Ижиков подкрался совсем близко, затаился за высоким колодезным срубом. Усмотрел в окно край металлической кровати с горкой подушек, висели там портреты в простенках, железнодорожный плакат еще, и продолжал есть, обстоятельно, крепко, в удовольствие, хозяин… Вдруг совсем близко что-то негромко звякнуло, сердитым квохтаньем отозвались куры, женский голос сказал: «У-у, пустомолки!..» И понял, задыхаясь, Ижиков: это она! Разумеется, она — сарай запирает…

— Ой! Кто ж? — вскрикнула тонко, когда он резкой тенью возник перед ней.

— Я, — по-прежнему не справляясь с дыханием, трепетно доложился он. — Я это…

— Ты? Ух, напугал… — Она отняла руки от груди, вздохнула шумно, с облегченьем; сказала полушепотом: — Иди домой. Не поваживайся сюда, мальчик… Повадливый, ишь! Ступай!

— Нет…

— Чего нет… Муж, смотри, выйдет. Убьет.

— Что ж ты, — выдавил он из себя, услышав сам, какой у него рыдалистый голос, и все рыдало в нем. — Ладно, если так…

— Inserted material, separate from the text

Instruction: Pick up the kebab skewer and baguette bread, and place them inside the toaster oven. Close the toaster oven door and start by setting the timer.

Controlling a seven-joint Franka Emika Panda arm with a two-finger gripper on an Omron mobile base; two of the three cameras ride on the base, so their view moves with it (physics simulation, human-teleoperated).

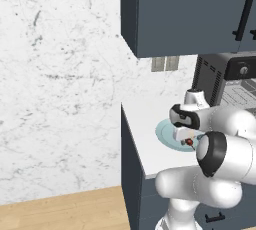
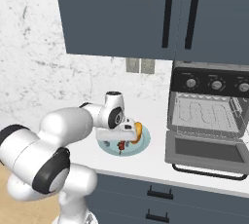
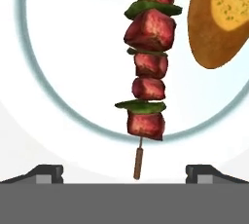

— Так, так… — согласилась она, позвенела связкой ключей; попросила, как приказала, — строго: — Не сболтни кому смотри!

— Что ж ты… — он повторил нелепо свое.

— А вот ты женисси, жену заимеешь — жене не изменяй. Ты ей изменишь, а после со зла она тебе. Назло, понял… Изменишь жене — про меня вспомни.

— Подлая ты, — сказал он.

— Ступай! — сердито и тихо прикрикнула она, подтолкнула его рукой в плечо. — Тошно и без тебя… Убирайся же, ч-черт!

Ижиков подумал: а вот ударю ее сейчас, хотя знал, что не ударит, и никогда не осмелится на женщину руку поднять, — но уж очень муторно было, и гнали-то от ворот как нищего, только что собак не науськивали… Он сунул руки в карманы брюк и пошел прямо, не разбирая во тьме дороги, по картофельным грядкам, путаясь в ботве, обрывая ее. Слышал, как скрипнула дверь будки, вышел на крыльцо муж Борис и сказала она мужу — громко, с досадой:

— Хорь вроде к курям подходил!

— Хорь? — заинтересованно переспросил муж. — А был же сегодня на станции, а про капкан, едрит-т твою, забыл, ну!

— А ты не забывай…

«…Не забывай, — повторил тогда про себя удалявшийся от будки Ижиков и подумал: — Иные стреляются, вешаются, с ума сходят… Бывало ж такое… А я выдержу!» И отчего-то после этого душа его повеселела, походка обрела твердость, он подмигнул оранжевым звездам и пожалел искренне, что зря не попросил у женщины краюху хлеба: вынесла б, не отказала. А теперь когда удастся позавтракать — утром лишь, в городе… А звать ее как?

* * *

…За вагонным окном нескончаемо продолжалась летняя Россия, пока еще не тронутая осенними ветрами и холодом дождей; дети и женщины провожали взглядами поезд… Ижиков думал, что все имеющее определение в этом мире и не имеющее принадлежит ему, остается с ним, пока он остается среди живых людей.

Из купе вышла жена, он подвинулся, уступая ей часть места у окна.

— Простор какой тут, — сказала она. — Ты видишь… смотри!.. церквушка.

— Да, — рассеянно ответил он, обнимая ее за плечи; машинально произнес вслух: — Десять наверняка…

— Что десять?

— Посчитал… Мостов десять — двенадцать успею еще построить, — сказал он.